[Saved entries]
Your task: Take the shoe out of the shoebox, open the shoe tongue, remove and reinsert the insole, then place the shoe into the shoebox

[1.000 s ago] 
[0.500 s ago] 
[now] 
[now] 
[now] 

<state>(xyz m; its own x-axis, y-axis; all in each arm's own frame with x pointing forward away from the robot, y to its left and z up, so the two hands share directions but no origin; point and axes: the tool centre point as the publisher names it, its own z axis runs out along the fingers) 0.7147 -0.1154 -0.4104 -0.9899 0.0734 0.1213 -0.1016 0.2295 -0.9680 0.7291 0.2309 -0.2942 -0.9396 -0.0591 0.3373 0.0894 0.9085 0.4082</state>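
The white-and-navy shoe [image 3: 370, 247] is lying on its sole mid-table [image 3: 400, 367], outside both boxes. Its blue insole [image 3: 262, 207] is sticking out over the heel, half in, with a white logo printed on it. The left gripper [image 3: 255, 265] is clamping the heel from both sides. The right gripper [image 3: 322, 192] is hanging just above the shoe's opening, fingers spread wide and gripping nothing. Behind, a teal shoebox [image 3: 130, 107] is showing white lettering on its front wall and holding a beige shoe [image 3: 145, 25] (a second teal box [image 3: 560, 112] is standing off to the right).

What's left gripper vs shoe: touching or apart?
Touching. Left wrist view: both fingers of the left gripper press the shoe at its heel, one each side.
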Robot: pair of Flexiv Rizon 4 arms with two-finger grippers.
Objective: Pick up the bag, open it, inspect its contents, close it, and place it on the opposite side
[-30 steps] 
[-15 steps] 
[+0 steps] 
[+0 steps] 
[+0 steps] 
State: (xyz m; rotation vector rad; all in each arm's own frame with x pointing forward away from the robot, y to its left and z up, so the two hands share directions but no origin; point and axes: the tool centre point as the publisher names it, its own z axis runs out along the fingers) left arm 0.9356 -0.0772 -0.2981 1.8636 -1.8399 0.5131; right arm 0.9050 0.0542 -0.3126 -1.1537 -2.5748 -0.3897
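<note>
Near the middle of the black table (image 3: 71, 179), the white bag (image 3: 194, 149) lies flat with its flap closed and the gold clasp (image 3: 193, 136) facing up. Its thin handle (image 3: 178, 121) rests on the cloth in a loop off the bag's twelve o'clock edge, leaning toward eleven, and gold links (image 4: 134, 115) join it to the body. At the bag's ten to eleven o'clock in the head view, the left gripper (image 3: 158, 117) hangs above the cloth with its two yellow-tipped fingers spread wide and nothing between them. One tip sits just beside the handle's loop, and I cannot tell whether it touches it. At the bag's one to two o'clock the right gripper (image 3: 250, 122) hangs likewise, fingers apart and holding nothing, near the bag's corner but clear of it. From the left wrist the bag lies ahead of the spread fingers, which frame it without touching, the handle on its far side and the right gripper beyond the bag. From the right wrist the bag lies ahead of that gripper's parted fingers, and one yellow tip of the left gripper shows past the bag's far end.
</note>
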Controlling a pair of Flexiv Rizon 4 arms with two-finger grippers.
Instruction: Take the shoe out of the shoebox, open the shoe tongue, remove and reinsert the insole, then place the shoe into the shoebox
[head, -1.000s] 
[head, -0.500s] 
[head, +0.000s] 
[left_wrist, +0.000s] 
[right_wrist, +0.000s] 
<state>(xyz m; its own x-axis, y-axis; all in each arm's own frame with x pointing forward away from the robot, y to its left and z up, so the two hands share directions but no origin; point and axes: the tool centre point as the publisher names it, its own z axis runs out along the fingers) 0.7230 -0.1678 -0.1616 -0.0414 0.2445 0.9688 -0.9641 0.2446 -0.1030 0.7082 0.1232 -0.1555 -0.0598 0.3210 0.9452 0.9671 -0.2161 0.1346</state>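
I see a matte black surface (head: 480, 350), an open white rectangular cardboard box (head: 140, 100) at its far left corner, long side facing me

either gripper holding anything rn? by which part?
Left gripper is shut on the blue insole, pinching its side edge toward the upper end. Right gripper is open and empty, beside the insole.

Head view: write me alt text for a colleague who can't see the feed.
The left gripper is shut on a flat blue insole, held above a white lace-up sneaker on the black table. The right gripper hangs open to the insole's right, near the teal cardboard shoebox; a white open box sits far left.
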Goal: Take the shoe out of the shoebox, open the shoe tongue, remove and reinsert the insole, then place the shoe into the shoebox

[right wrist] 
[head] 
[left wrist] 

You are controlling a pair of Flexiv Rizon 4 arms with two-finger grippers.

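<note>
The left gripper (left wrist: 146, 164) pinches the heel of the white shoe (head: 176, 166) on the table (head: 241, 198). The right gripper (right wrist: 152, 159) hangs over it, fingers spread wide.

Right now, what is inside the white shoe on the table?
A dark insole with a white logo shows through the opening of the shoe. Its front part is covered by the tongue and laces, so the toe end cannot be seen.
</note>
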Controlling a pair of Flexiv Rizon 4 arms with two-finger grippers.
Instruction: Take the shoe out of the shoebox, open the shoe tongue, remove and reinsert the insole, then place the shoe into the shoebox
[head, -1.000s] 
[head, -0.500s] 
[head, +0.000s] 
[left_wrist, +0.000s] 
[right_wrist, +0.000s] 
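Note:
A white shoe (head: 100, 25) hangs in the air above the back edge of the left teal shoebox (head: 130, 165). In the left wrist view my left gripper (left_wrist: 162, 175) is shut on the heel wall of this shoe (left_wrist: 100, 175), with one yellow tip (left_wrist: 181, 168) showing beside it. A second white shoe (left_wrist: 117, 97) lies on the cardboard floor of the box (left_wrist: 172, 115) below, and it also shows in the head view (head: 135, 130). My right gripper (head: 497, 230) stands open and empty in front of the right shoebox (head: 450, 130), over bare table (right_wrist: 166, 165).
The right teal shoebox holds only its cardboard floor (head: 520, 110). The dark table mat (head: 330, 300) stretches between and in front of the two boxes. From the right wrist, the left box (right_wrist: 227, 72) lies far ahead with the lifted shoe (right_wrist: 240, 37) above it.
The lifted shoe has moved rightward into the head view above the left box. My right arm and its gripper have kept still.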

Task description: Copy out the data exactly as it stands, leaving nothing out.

Problem solution:
Your task: Take the shoe out of the shoebox, open the shoe tongue, remove and reinsert the insole, then place the shoe into the shoebox

[1.000 s ago] 
[0.500 s ago] 
[now] 
[now] 
[now] 

<state>(xyz m; its own x-axis, y-axis; all in each arm's own frame with x pointing forward away from the robot, y to its left and z up, so the two hands share directions but no origin; point and axes: the tool centre point as the publisher names it, its own z axis runs out along the fingers) 0.7147 -0.1154 -0.4104 -0.9899 0.0734 0.1213 -0.1016 0.2295 -0.9680 0.7291 0.2309 -0.2942 -0.9396 -0.0591 0.3373 0.0894 0.9085 0.4082</state>
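The white-and-navy shoe [image 3: 370, 247] is lying on its sole mid-table [image 3: 400, 367], outside both boxes. Its blue insole [image 3: 262, 207] is sticking out over the heel, half in, with a white logo printed on it. The left gripper [image 3: 255, 265] is clamping the heel from both sides. The right gripper [image 3: 322, 192] is hanging just above the shoe's opening, fingers spread wide and gripping nothing. Behind, a teal shoebox [image 3: 130, 107] is showing white lettering on its front wall and holding a beige shoe [image 3: 145, 25] (a second teal box [image 3: 560, 112] is standing off to the right).

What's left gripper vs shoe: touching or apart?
Touching. Left wrist view: both fingers of the left gripper press the shoe at its heel, one each side.
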Robot: pair of Flexiv Rizon 4 arms with two-finger grippers.
Objective: Pick up the bag, open it, inspect its contents, close it, and place it on the opposite side
[-30 steps] 
[-15 steps] 
[+0 steps] 
[+0 steps] 
[+0 steps] 
State: (xyz m; rotation vector rad; all in each arm's own frame with x pointing forward away from the robot, y to its left and z up, so the two hands share directions but no origin; point and axes: the tool centre point as the publisher names it, its own z axis runs out along the fingers) left arm 0.9356 -0.0772 -0.2981 1.8636 -1.8399 0.5131; right arm 0.9050 0.0542 -0.3126 -1.1537 -2.5748 -0.3897
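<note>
Near the middle of the black table (image 3: 71, 179), the white bag (image 3: 194, 149) lies flat with its flap closed and the gold clasp (image 3: 193, 136) facing up. Its thin handle (image 3: 178, 121) rests on the cloth in a loop off the bag's twelve o'clock edge, leaning toward eleven, and gold links (image 4: 134, 115) join it to the body. At the bag's ten to eleven o'clock in the head view, the left gripper (image 3: 158, 117) hangs above the cloth with its two yellow-tipped fingers spread wide and nothing between them. One tip sits just beside the handle's loop, and I cannot tell whether it touches it. At the bag's one to two o'clock the right gripper (image 3: 250, 122) hangs likewise, fingers apart and holding nothing, near the bag's corner but clear of it. From the left wrist the bag lies ahead of the spread fingers, which frame it without touching, the handle on its far side and the right gripper beyond the bag. From the right wrist the bag lies ahead of that gripper's parted fingers, and one yellow tip of the left gripper shows past the bag's far end.
</note>
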Controlling a pair of Flexiv Rizon 4 arms with two-finger grippers.
Instruction: Take the shoe out of the shoebox, open the shoe tongue, remove and reinsert the insole, then place the shoe into the shoebox
[head, -1.000s] 
[head, -0.500s] 
[head, +0.000s] 
[left_wrist, +0.000s] 
[right_wrist, +0.000s] 
<state>(xyz m; its own x-axis, y-axis; all in each arm's own frame with x pointing forward away from the robot, y to its left and z up, so the two hands share directions but no origin; point and axes: the tool centre point as the publisher names it, its own z axis runs out along the fingers) 0.7230 -0.1678 -0.1616 -0.0414 0.2445 0.9688 -0.9641 0.2446 -0.1030 0.7082 0.1232 -0.1555 -0.0598 0.3210 0.9452 0.9671 -0.2161 0.1346</state>
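I see a matte black surface (head: 480, 350), an open white rectangular cardboard box (head: 140, 100) at its far left corner, long side facing me

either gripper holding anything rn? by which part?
Left gripper is shut on the blue insole, pinching its side edge toward the upper end. Right gripper is open and empty, beside the insole.

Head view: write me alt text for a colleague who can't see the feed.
The left gripper is shut on a flat blue insole, held above a white lace-up sneaker on the black table. The right gripper hangs open to the insole's right, near the teal cardboard shoebox; a white open box sits far left.
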Goal: Take the shoe out of the shoebox, open the shoe tongue, remove and reinsert the insole, then place the shoe into the shoebox

[right wrist] 
[head] 
[left wrist] 

You are controlling a pair of Flexiv Rizon 4 arms with two-finger grippers.

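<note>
The left gripper (left wrist: 146, 164) pinches the heel of the white shoe (head: 176, 166) on the table (head: 241, 198). The right gripper (right wrist: 152, 159) hangs over it, fingers spread wide.

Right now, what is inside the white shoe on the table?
A dark insole with a white logo shows through the opening of the shoe. Its front part is covered by the tongue and laces, so the toe end cannot be seen.
</note>
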Controlling a pair of Flexiv Rizon 4 arms with two-finger grippers.
Instruction: Take the shoe out of the shoebox, open the shoe tongue, remove and reinsert the insole, then place the shoe into the shoebox
[head, -1.000s] 
[head, -0.500s] 
[head, +0.000s] 
[left_wrist, +0.000s] 
[right_wrist, +0.000s] 
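Note:
A white shoe (head: 100, 25) hangs in the air above the back edge of the left teal shoebox (head: 130, 165). In the left wrist view my left gripper (left_wrist: 162, 175) is shut on the heel wall of this shoe (left_wrist: 100, 175), with one yellow tip (left_wrist: 181, 168) showing beside it. A second white shoe (left_wrist: 117, 97) lies on the cardboard floor of the box (left_wrist: 172, 115) below, and it also shows in the head view (head: 135, 130). My right gripper (head: 497, 230) stands open and empty in front of the right shoebox (head: 450, 130), over bare table (right_wrist: 166, 165).
The right teal shoebox holds only its cardboard floor (head: 520, 110). The dark table mat (head: 330, 300) stretches between and in front of the two boxes. From the right wrist, the left box (right_wrist: 227, 72) lies far ahead with the lifted shoe (right_wrist: 240, 37) above it.
The lifted shoe has moved rightward into the head view above the left box. My right arm and its gripper have kept still.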

No additional work is needed on this exercise.